NAME
     bibtag - recomputes citatation tags in BibTex bibliography
     data base files.  Can also sort and prettyprint the files.

SYNOPSIS
     bibtag bibfile1 bibfile2 bibfile3 ...
            [-a] [-t] [-y] [-c] [-e] [-u] [-p]
            [-n] [-i] [-s] [--]
            [-h]
            [-o outputfile] 
            [-=]
     If no input files are specified, input is read from stdin.
     If no output file is specified, output is written to stdout.
     Options -a, -t, -y, -c, and -i may take one or more numeric arguments,
     separated by commas (see details below).  With no options specified,
     bibtag acts as a pipe from stdin to stdout; the input bibtex database
     provided on stdin is read, each entry is given a new (unique) citation
     tag, the file is sorted into order by citation tag, and pretty-printed
     onto stdout.   Options must be separated by spaces; they can not be 
     combined.	The options may be specified in upper or lower case; -a 
     and -A are equivalent.  An single option of -h (or -help) causes bibtag
     to print a short help file.

DESCRIPTION

     The input file name(s), if given, must be the first argument(s) to
     bibtag.  More than one input file may be specified; this is equivalent
     to processing the concatentation of the specified input files.
     If no input file name is specified, the input is read from stdin.

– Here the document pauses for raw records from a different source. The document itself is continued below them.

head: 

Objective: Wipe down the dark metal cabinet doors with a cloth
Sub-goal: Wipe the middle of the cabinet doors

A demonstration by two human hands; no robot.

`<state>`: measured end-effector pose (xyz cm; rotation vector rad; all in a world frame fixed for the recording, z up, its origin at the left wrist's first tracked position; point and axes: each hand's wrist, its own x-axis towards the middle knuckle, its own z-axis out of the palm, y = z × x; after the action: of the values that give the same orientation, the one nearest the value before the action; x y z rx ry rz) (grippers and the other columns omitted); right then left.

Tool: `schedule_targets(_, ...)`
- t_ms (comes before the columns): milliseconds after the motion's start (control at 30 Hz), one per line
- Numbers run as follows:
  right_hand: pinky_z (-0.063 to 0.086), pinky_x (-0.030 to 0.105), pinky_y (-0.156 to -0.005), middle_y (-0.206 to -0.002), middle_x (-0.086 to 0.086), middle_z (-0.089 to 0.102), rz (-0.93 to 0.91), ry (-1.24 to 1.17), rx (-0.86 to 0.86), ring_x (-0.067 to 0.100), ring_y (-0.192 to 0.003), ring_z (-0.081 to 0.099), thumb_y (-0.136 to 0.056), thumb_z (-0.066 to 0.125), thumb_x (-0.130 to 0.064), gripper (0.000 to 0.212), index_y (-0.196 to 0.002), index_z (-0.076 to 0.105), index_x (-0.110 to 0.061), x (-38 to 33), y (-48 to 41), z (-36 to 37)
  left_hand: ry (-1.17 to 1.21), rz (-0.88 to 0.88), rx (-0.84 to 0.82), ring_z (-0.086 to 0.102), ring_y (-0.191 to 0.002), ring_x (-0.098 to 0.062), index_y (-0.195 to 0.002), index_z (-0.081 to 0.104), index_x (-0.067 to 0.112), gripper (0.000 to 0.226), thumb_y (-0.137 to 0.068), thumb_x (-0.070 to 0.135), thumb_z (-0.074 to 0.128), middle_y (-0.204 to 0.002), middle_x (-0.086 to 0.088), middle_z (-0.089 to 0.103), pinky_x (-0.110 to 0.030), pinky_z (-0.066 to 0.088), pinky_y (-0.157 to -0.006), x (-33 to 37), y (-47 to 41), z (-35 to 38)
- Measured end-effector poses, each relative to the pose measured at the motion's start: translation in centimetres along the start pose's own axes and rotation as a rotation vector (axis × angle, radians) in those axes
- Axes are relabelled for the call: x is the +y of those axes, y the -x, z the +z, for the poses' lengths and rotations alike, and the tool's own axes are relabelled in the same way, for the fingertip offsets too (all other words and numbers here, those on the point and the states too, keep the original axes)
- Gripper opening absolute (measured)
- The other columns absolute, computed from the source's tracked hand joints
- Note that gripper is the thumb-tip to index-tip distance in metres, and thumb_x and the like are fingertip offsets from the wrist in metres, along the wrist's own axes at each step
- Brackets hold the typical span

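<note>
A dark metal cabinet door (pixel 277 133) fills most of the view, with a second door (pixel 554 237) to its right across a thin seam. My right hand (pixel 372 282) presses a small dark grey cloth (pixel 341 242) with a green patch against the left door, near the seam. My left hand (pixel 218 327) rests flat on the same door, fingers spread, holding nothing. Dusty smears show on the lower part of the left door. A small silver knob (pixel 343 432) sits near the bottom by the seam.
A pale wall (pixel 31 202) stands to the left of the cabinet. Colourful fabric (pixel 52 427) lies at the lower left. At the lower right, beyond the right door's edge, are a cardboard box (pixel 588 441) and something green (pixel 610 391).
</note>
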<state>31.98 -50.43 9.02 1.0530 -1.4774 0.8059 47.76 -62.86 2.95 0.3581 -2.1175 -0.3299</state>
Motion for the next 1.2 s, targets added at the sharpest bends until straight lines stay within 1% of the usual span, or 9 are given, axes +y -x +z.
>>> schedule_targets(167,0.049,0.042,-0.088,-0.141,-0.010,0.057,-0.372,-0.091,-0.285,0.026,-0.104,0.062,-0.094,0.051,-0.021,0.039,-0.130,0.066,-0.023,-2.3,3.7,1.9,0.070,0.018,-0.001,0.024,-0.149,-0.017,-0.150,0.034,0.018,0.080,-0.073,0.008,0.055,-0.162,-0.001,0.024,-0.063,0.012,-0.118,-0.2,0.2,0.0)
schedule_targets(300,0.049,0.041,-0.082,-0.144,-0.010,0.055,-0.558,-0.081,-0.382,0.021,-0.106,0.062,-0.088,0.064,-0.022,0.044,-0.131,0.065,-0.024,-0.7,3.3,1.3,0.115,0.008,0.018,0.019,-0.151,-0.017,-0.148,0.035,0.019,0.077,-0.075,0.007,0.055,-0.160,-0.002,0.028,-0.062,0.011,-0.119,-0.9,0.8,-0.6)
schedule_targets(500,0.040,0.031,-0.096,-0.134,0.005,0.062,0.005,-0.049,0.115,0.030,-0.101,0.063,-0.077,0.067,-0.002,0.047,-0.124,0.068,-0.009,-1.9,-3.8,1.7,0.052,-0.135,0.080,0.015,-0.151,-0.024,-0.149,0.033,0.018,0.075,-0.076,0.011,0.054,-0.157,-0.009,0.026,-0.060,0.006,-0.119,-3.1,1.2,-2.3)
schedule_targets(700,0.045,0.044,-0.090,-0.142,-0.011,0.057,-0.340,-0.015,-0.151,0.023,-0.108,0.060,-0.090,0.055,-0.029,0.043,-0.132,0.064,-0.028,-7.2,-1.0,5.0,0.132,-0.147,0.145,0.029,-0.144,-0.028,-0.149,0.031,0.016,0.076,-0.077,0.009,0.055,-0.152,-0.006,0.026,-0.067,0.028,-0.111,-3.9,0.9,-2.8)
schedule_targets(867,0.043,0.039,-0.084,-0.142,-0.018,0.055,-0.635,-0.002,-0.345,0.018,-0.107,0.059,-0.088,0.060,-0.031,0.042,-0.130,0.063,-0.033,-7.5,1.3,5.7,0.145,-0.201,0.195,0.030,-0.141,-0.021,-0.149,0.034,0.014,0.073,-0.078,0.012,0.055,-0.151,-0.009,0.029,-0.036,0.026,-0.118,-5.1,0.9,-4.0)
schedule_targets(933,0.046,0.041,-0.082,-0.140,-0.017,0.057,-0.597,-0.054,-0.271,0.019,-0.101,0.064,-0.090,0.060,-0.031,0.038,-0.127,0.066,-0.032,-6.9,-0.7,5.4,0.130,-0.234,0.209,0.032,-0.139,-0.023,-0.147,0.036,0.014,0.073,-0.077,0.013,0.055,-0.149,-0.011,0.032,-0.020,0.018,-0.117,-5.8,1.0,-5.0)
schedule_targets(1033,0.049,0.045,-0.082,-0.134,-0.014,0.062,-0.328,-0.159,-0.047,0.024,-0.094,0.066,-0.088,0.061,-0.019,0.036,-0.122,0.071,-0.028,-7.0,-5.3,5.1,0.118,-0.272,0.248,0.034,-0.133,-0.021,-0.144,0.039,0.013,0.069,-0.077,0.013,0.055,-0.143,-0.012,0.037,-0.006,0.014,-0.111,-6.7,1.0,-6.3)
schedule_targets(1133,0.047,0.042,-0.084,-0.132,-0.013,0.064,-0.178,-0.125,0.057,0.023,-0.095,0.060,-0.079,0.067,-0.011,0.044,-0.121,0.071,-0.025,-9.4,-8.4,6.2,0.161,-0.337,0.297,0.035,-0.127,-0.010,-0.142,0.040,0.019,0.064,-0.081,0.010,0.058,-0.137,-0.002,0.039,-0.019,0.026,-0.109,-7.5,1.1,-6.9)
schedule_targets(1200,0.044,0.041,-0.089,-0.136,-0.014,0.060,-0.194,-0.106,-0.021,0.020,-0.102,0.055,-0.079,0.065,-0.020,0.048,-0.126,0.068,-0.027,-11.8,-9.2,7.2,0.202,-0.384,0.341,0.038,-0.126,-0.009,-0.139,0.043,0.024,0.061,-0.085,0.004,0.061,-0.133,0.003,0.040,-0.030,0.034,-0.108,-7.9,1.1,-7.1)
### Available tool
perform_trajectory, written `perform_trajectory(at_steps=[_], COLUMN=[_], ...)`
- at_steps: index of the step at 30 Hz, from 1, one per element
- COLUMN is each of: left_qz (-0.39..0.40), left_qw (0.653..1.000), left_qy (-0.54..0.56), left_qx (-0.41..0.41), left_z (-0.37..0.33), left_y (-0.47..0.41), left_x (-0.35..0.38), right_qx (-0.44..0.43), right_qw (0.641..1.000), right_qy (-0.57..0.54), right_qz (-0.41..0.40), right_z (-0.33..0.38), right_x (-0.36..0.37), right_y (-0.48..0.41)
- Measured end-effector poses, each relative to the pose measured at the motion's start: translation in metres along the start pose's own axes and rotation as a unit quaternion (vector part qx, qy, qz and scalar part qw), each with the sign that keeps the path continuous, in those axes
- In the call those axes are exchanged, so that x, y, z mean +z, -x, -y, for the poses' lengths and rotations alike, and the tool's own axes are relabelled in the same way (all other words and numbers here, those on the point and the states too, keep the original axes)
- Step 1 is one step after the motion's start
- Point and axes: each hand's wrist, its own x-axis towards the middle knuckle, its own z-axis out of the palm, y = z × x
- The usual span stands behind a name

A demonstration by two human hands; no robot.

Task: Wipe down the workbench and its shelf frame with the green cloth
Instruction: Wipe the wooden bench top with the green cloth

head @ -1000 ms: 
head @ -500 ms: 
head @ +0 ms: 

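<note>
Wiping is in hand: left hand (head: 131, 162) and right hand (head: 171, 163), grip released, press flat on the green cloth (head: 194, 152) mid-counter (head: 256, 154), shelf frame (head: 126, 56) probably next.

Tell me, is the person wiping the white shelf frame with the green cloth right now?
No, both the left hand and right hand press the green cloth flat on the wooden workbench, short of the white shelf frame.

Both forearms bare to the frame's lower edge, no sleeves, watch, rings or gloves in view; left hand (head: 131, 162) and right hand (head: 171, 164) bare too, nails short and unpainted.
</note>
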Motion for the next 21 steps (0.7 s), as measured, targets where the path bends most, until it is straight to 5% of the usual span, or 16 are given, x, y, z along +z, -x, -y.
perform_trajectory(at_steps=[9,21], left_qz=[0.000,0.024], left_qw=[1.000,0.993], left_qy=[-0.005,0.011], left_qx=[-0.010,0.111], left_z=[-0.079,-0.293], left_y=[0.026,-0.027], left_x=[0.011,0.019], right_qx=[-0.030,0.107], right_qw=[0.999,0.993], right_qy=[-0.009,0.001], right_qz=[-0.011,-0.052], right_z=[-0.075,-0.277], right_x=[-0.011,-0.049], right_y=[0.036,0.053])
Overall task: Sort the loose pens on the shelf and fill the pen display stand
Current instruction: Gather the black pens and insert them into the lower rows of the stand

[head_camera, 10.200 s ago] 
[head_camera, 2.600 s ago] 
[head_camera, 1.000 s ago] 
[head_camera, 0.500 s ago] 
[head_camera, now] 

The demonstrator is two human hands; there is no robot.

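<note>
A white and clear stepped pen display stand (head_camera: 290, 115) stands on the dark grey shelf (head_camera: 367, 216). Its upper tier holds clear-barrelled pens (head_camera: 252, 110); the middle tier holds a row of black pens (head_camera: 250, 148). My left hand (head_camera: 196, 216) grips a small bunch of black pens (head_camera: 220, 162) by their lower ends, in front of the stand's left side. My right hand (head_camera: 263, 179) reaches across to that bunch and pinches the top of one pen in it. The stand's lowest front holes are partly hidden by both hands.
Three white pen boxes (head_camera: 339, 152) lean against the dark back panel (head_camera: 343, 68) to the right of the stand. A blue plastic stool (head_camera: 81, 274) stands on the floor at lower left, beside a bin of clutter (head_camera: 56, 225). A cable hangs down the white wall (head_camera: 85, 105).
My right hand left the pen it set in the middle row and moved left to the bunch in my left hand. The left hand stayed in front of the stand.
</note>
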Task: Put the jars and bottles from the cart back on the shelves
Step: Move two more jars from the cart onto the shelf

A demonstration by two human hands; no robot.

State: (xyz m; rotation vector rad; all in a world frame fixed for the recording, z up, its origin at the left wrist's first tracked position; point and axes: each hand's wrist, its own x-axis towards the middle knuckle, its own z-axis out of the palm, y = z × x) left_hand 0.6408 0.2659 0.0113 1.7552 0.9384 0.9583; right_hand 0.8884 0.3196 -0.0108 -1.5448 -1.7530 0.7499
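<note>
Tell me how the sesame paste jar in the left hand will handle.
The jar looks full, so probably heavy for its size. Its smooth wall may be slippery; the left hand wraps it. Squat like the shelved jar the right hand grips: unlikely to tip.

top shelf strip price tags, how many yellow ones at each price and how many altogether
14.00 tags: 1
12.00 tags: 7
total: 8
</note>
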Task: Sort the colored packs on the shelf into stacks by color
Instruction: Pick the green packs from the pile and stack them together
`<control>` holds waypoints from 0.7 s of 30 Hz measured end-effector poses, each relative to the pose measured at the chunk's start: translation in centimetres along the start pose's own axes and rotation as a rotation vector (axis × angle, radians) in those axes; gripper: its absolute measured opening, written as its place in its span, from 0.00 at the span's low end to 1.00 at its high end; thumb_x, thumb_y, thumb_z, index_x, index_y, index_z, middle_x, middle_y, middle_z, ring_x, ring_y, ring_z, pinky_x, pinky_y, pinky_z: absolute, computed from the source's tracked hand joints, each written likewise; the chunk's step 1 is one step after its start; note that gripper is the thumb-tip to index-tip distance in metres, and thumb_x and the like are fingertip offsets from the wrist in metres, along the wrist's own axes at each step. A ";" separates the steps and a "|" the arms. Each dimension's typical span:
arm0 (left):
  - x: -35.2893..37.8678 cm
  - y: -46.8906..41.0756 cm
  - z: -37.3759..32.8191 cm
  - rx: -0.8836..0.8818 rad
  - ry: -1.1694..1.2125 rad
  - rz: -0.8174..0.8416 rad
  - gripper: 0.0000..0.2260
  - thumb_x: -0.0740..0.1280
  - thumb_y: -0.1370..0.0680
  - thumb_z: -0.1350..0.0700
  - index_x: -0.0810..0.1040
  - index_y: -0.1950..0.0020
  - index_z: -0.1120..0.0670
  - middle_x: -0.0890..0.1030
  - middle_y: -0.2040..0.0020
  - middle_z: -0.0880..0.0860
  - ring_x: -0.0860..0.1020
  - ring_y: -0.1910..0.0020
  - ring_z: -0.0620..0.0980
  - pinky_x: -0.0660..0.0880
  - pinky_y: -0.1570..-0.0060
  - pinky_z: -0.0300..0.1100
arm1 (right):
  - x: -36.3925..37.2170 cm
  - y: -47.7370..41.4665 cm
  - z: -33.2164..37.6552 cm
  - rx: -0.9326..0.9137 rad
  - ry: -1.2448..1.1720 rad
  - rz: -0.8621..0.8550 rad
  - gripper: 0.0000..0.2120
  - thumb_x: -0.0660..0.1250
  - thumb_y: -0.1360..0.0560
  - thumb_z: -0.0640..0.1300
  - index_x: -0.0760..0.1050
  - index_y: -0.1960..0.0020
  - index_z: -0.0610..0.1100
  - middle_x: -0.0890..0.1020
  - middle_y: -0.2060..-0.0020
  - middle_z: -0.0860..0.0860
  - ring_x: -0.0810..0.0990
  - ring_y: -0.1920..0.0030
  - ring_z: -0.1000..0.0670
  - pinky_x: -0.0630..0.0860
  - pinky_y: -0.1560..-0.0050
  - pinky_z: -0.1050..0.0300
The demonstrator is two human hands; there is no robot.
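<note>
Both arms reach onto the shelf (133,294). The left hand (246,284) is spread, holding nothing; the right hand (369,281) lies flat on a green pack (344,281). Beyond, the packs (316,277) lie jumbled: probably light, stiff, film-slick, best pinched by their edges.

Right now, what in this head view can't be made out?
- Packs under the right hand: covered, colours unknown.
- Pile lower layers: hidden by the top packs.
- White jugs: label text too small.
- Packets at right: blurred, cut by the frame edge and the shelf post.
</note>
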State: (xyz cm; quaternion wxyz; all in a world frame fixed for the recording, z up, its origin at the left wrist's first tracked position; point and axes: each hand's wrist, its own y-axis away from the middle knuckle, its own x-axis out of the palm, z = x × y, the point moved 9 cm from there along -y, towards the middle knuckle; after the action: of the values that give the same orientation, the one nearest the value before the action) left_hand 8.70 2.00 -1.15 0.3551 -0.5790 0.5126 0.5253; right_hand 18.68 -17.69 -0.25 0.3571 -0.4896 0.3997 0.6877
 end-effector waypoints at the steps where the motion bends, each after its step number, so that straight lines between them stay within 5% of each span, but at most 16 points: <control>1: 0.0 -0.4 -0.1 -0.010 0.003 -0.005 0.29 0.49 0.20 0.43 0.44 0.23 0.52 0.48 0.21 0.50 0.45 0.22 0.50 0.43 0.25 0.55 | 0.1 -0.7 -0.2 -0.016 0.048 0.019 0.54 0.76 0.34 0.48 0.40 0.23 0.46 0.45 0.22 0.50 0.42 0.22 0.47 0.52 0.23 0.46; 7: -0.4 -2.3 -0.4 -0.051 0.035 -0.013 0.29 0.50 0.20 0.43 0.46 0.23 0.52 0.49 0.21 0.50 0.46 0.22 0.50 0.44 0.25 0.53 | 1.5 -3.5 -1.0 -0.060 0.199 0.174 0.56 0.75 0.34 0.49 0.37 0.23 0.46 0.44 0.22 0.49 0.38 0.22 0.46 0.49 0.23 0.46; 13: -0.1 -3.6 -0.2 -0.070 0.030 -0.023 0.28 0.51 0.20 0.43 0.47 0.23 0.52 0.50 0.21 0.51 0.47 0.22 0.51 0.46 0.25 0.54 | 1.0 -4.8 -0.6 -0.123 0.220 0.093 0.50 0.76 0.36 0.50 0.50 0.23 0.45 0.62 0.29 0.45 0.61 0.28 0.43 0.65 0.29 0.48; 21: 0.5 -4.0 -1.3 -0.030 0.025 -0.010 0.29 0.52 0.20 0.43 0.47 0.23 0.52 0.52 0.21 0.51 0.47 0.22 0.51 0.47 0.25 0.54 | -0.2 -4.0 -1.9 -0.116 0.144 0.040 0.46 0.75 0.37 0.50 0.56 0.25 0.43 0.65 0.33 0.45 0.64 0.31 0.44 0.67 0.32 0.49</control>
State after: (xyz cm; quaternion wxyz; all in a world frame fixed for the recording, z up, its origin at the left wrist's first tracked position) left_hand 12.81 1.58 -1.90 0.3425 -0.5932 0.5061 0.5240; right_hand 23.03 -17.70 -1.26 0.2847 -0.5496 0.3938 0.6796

     The ordering of the options is important: each argument is processed 
     before the next option is considered. 

     After all the options are processed, the output is written to stdout,
     unless a different output file has been specified with an -o option.  
     Error messages are always written to the standard output.

     The first step of processing is to read all the database files and 
     parse each bibtex entry into its constituent parts.  Each bibtex entry 
     is parsed into
        -- initial comments, if any (i.e. text preceding the @ sign),
	-- an "entry type" (e.g. @article),
	-- an "entry tag" or "citation tag" (e.g. Rivest94), and
	-- one or more "attribute = value" pairs (e.g. "year = 1994"),
           separated from the entry tag and each other by commas.
     The entry itself (after the entry type) must be surrounded by
     braces (and not parentheses).
 
     After the bibtex database file is read and stored in memory, bibtex cross
     references are resolved.  Bibtex entries that are the targets of cross
     references are marked so that they will not have their citation tags
     changed.
     
     Then each option is considered in turn and processed.  Initially, each
     entry begins with an empty (null string) new citation tag.  Options may 
     cause text to be appended to the new citation tag being computed.  For
     example, the -y option causes the last two digits of the year of 
     publication to be appended to the new citation tag, for each entry in
     the bibtex database.

     The new citation tag can be constructed using the following fields:
          -- the authors' last names (-a)
          -- significant words from the title (-t)
          -- the year of the publication (-y)
          -- literal text strings (-ltext)
          -- check digits (-c)
          -- a suffix to make the tag unique in the file. (-u)
          -- a previously exisiting suffix to the tag (-e)
          -- the previous tag (-p)
     For example, specifying the options
          -a -l: -y -u
     in this order can result in tags such as
          Rivest:90
          Meyer:89b
          MicaliGoWi:85c
     The lengths of these fields are controllable by arguments to the options.
     A more detailed description of the operation of these options is given 
     below.

     It is possible to override bibtag's computation of a new citation tag
     for certain entries where bibtag's operation gives unsatisfactory
     results.  If you wish to force the citation tag for a given entry to
     a certain value, then include an attribute/value line in the entry
     of the form:
          newtag = {foo},
     where "foo" is the tag you wish bibtag to give this entry whenever
     bibtag processes this file.  (The newtag entry is preserved in the
     output of bibtag.)

     The following six options can be used to specify how bibtag should 
     construct the new citation tag:

	-a	Insert author name(s) into the tag being computed.
		This option can take zero to three optional numeric arguments:
		-af	-- f (a number) is an upper bound on how many 
			   characters to use from the first author's last name.
		-af,s	-- same, but also s (a number) is an upper bound on
			   how many characters to use from the second (and 
			   later) authors' last names.
		-af,s,n -- same, but also places an upper bound n on the total
		           number of last names to use.
		If no arguments are given, the default settings is equivalent
                to -a12,2,6 (at most twelve characters from the first author's
                last name, at most two characters from each subsequence 
                author's last name, with at most six names total.
		An interesting variant is -a1,1 which uses just the first 
                letter of each author's last name.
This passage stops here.